According to the experts cited in The Times, perfectionists can be divided into three types. I believe I fall into the first category; self-oriented strivers who struggle to live up to their high standards and appear to be at risk of self-critical depression. That would be me! Next are the perfectionists who are outwardly focused zealots expecting perfection from others. Often they ruin relationships – we all know those types. Finally there are those desperate to live up to an ideal they’re convinced others expect of them. These perfectionists have a notable risk factor for suicidal thinking and eating disorders.
Unlike people who are given psychiatric labels such as manic-depressive, bi-polar, borderline personality disorder, etc., perfectionists neither battle the stigma of a label nor consider themselves to be dysfunctional. Alice Provost, an employee assistance counselor at the University of California, Davis recently ran group therapy sessions for staff members struggling with perfectionist impulses. To her surprise she said that the people in the sessions were actually proud of it. Proud of their perfectionism!
Provost also emphasizes that American culture puts such a high gloss on being perfect – exhibited by how we love to intermittently revere and demonize celebrities such as Brittney Spears. We gleefully watch the Brittney of Diet Pepsi fame soar to the most popular songstress ever to having a social worker accompany her on supervised visits with her children and go in and out of rehab.

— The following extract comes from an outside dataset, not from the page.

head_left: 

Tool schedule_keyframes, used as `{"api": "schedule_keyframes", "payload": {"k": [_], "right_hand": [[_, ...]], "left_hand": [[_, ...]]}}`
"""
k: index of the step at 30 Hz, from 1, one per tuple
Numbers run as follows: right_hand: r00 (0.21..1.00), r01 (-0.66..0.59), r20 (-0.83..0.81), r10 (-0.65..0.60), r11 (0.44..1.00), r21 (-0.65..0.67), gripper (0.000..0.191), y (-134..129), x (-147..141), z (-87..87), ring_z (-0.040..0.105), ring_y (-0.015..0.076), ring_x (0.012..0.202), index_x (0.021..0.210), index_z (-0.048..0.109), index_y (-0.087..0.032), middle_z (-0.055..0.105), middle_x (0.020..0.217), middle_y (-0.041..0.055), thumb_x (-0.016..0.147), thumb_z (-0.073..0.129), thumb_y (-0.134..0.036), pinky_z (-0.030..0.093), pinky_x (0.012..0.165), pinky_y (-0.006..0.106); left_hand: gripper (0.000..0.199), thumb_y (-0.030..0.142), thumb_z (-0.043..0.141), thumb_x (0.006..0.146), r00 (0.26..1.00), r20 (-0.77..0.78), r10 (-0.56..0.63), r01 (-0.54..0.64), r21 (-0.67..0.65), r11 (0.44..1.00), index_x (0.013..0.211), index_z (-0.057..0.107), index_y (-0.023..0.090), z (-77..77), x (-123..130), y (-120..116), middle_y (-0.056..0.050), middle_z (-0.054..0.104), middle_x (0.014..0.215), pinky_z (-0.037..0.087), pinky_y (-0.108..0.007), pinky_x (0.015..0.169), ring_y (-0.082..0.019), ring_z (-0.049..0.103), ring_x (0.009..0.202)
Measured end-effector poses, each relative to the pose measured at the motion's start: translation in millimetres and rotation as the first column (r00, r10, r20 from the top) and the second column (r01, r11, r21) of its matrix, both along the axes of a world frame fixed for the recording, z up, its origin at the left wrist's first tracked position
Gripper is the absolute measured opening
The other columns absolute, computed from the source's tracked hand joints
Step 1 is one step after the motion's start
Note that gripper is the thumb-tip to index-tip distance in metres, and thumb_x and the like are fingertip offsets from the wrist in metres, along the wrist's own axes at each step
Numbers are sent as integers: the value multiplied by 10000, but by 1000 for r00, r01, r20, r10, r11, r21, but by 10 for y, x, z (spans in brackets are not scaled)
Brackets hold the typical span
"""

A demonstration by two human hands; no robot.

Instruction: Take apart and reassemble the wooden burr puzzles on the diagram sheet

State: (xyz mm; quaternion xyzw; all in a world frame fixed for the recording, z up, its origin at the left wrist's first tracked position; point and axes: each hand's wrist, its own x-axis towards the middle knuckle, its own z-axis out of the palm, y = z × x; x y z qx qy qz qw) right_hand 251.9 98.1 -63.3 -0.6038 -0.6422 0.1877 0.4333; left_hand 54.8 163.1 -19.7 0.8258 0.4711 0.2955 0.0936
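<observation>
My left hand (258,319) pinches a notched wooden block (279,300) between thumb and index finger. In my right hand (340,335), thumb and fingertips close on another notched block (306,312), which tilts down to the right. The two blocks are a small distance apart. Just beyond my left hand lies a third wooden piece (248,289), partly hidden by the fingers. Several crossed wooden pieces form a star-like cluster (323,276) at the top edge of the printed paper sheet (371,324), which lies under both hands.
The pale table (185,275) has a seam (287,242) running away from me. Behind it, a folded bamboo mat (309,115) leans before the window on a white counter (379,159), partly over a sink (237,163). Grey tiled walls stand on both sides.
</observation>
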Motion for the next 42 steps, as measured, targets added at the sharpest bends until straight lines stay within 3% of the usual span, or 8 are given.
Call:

This whip-saw voyeurism made more popular by snarky blogs such as Gawker and the rack of old-fashioned tabloids like the National Enquirer. It all turns the heat up on a culture – our culture, American culture – creating a world of perfectionism run amok.
Consider a recent study by psychologists at the Curtin University of Technology. The researchers asked 252 participants to fill out questionnaires rating their level of agreement with 16 statements like “I think of myself as either in control or out of control” and “I either get on very well with people or not at all.”
The more strongly participants in the study thought in this either-or fashion, the more likely they were to display the kind of extreme perfectionism that can lead to mental health distress. The conclusion being that falling short somehow suggests a kind of mediocrity that increasing permeates how they view nearly EVERYTHING in their lives.
This is why Provost warns that perfectionists often display symptoms of obsessive compulsive disorder, for instance, does your iPhone, blackberry and razor phone ALWAYS have to be fully charged? Mine do. Another risk for perfectionists? They simply cannot bear a messy desk. For me, it’s my whiteboard.
According to Provost it's nearly impossible to leave a job half-done, to do the next day. Some put in ludicrously long hours redoing tasks, chasing an ideal only they could see.
So … getting back to those New Year’s Resolutions, perhaps we should ask of ourselves the more internal or psychological or spiritual changes in ourselves in 2008. A list that begins with something as simple as spontaneity and living in the moment. Reaching out to someone less fortunate at least once a day. Making a conscious effort to not tell white lies. Taking personal responsibility and apologizing when we’re wrong. Being more authentic in our relationships or just simply living a more honest life. Yes, an authentic, transparent, AUTHENTIC life.